[Task to complete]: Check the entries below and say how many lines include the word "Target". No other text is wanted.

Excerpts from a dataset:
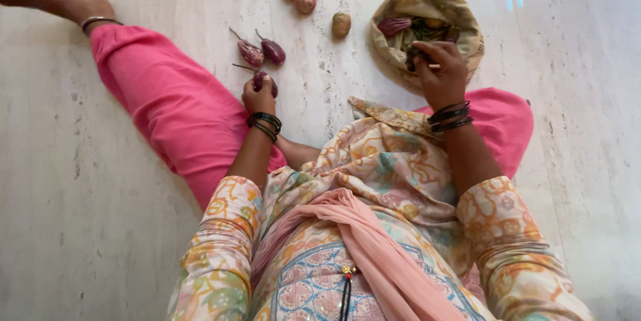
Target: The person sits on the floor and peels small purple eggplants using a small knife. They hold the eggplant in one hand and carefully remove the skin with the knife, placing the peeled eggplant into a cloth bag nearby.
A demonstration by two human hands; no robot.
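Nearest, the left hand (259, 97) had its fingers closed round a small purple brinjal (262, 79), stem pointing away to the left towards two more brinjals (262, 51) just beyond, while farther off the right hand (441, 74) gripped something small, unclear, over the open cloth bag (461, 17).

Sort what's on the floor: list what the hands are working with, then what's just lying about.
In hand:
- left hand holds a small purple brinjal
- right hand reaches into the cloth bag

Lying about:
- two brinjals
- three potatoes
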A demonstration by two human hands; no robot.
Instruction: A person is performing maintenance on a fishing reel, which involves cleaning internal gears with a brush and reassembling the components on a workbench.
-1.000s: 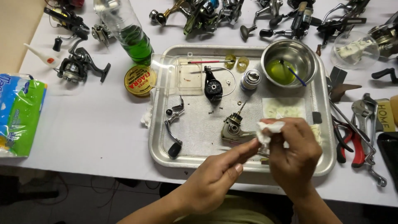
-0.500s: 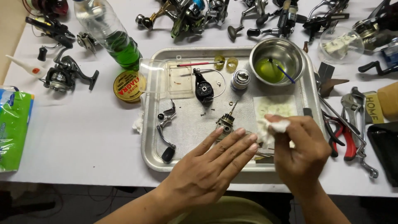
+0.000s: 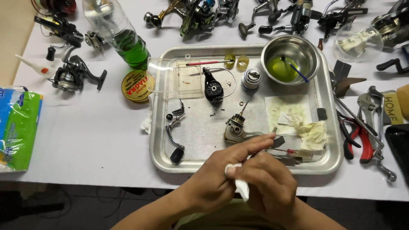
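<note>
Both my hands pinch a small white tissue wad at the near edge of the metal tray.

My right hand closes over most of the wad, so I can't make out its full shape; the visible strip runs roughly upright toward me. My left hand grips its upper end, forefinger stretched out toward the reel body lying in the tray, its shaft pointing away and to the right.

White tissue between the hands, silver metal tray, steel bowl of yellow-green liquid, clear bottle of green liquid (far left), red-handled pliers right, green-and-blue packet left, white table.
</note>
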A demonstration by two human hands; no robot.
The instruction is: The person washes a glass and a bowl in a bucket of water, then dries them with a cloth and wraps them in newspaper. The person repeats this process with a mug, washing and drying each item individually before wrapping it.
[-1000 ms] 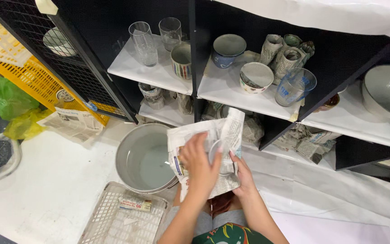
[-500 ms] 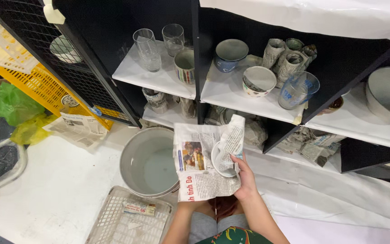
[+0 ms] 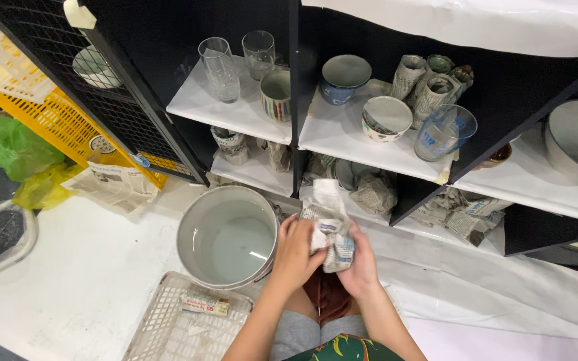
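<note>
Both hands meet at lower centre of the frame: the left hand [image 3: 294,253] and right hand [image 3: 360,266] have fingers curled and pressed around a newspaper-wrapped bundle [image 3: 328,226], crumpled tight between them. Just left stands a large grey bowl [image 3: 225,235]; a white plastic basket [image 3: 185,324] lies below it.

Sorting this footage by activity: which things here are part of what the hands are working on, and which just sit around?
In hand:
left hand
right hand
newspaper bundle, gripped by both

Lying about:
grey bucket
white basket
two glasses
striped cup
green bag
</note>
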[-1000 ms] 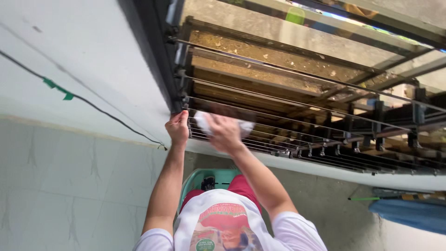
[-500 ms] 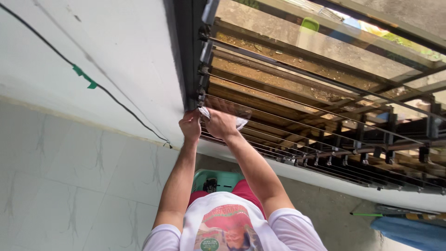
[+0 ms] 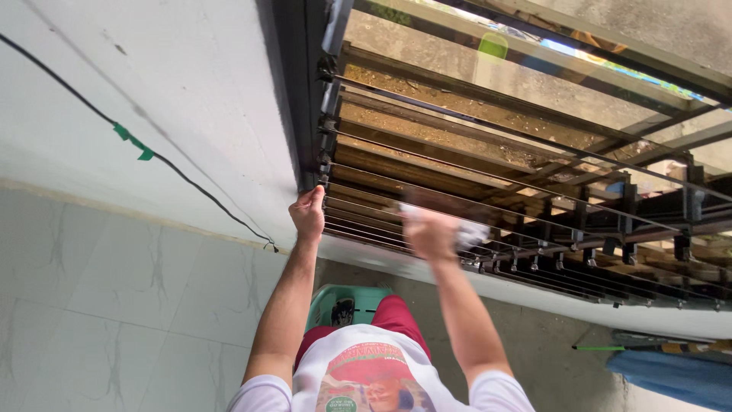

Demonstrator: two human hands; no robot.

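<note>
My left hand [image 3: 308,214] grips the lower left corner of a dark-framed louvre window [image 3: 488,175], by its frame. My right hand [image 3: 428,233], blurred with motion, holds a white cloth [image 3: 467,231] pressed against the lower glass slats. The slats run across the opening and look dusty. My arms reach up from a white printed shirt and red trousers.
A white wall [image 3: 175,99] carries a black cable [image 3: 191,187] with green tape. Pale tiles cover the wall below. A green stool or basin [image 3: 347,301] stands under me. At lower right lie a blue object [image 3: 671,378] and a stick with a green tip.
My right hand with the cloth has slid to the right along the slats, away from my left hand. The left hand keeps its grip at the frame's corner.
</note>
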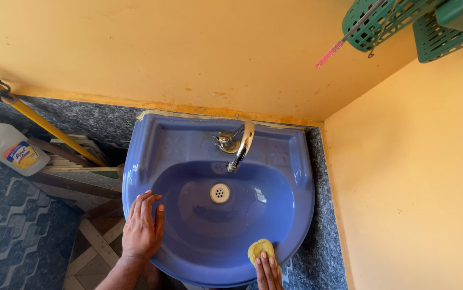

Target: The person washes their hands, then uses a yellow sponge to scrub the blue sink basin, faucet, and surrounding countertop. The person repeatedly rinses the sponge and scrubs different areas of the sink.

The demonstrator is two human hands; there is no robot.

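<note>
Blue sink (296,177): right hand (268,271) fingers flat, pressing yellow sponge (260,249) (near rim).

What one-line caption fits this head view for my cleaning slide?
Left hand flat on the rim of a blue ceramic washbasin; right hand presses a yellow sponge inside.

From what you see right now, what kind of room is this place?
Probably a small washroom or bathroom corner. A blue wall-mounted sink with a chrome tap sits against orange walls, a green plastic basket hangs above, and a white jug stands on the patterned tile floor.
</note>
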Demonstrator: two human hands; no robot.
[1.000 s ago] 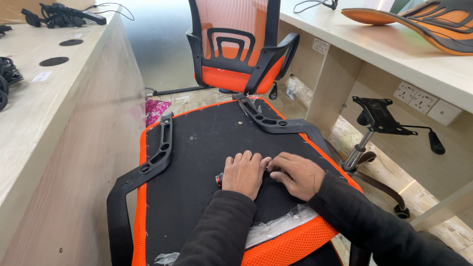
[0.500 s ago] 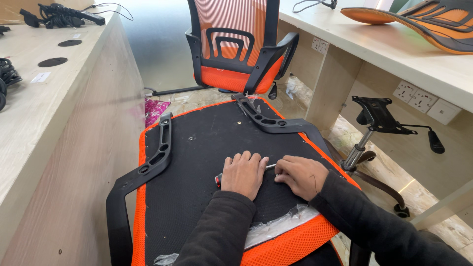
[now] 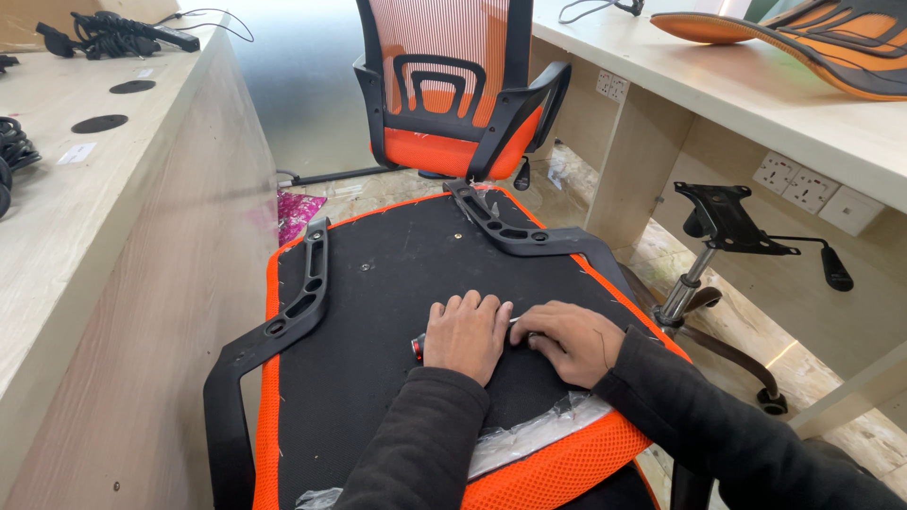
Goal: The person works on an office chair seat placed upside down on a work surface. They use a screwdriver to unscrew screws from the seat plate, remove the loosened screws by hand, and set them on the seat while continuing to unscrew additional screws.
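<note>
So we've got an upside-down chair seat (image 3: 397,283) in front of us, black underside up with orange mesh around the edge, and both our hands parked on it near the middle. Our left hand (image 3: 465,335) is lying knuckles-up over a screwdriver (image 3: 419,346); only the red-and-black end of the handle pokes out on the left, and a thin bit of metal shaft shows between the two hands. The fingers curl down over it, so we'd say it's gripping the tool, though the palm hides the actual hold. Our right hand (image 3: 567,340) sits just beside the left, fingers bunched and pressed down at the tip end of the shaft. Whether it's pinching a screw or just the shaft we honestly can't tell, it's too small and covered.

A black armrest (image 3: 283,331) is lying along the left edge of the seat, another armrest (image 3: 515,231) along the far right edge. Some crumpled clear plastic wrap (image 3: 539,430) lies on the near edge, right under our sleeves.

Further off there's a finished orange chair (image 3: 453,85) standing on the floor, a chair base (image 3: 727,227) with its gas post and lever under the right desk, and a pale wooden desk (image 3: 113,246) along the left.
</note>
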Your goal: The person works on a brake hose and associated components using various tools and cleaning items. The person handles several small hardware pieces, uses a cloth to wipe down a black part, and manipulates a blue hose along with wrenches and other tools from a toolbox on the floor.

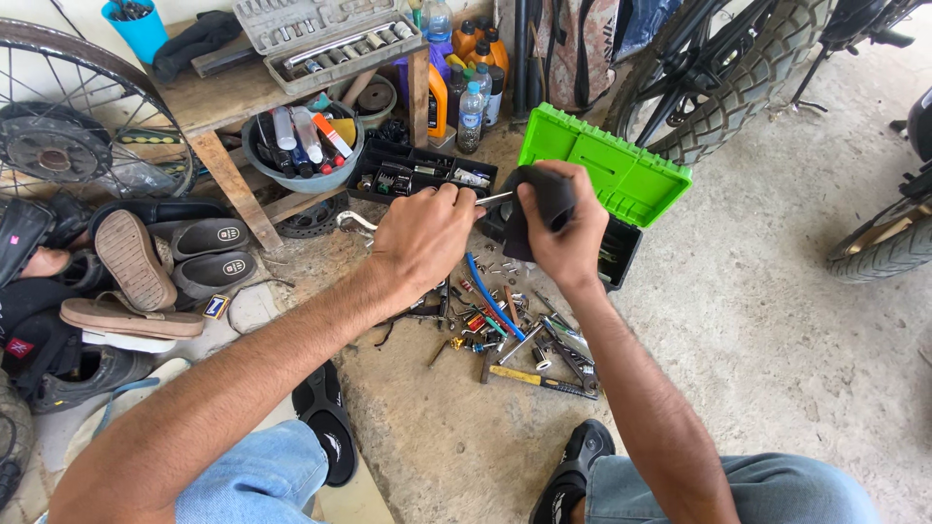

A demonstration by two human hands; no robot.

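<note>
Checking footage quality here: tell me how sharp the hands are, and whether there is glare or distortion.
Head view: soft even daylight, no glare; left hand and right hand on the black part look sharp; faint shadows under the scattered tools; wide-angle bending at the edges.

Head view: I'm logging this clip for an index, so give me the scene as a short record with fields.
Setting: concrete floor beside a wooden bench
Left hand: grips a thin metal tool
Right hand: holds a black rubber part, into which the tool's tip points
Below hands: scattered hand tools and bits
Behind hands: open green toolbox, black parts tray
Left edge: spoked wheel, sandals
</note>
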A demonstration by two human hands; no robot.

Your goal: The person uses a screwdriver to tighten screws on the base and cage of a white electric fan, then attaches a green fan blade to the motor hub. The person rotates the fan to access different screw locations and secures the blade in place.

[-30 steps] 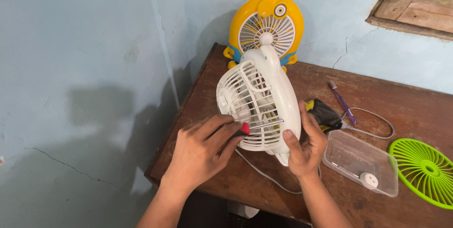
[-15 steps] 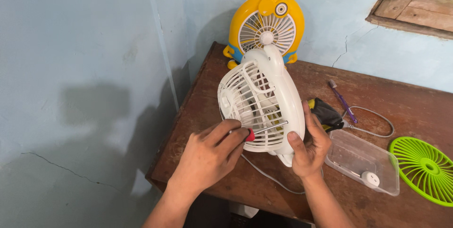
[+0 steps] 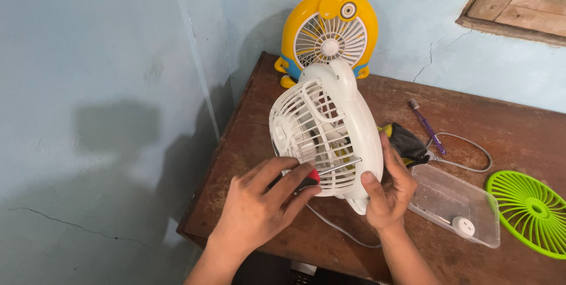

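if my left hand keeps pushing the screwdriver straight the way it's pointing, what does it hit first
Probably the white fan itself. The left hand aims the screwdriver rightward through the grille bars, so the tip would likely meet the fan's inner parts or housing, which the right hand steadies. Depth inside the grille is unclear.

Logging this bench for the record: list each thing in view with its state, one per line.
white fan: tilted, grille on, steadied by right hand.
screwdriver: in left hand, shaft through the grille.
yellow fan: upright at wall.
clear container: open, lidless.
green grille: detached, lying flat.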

[Written response]: 2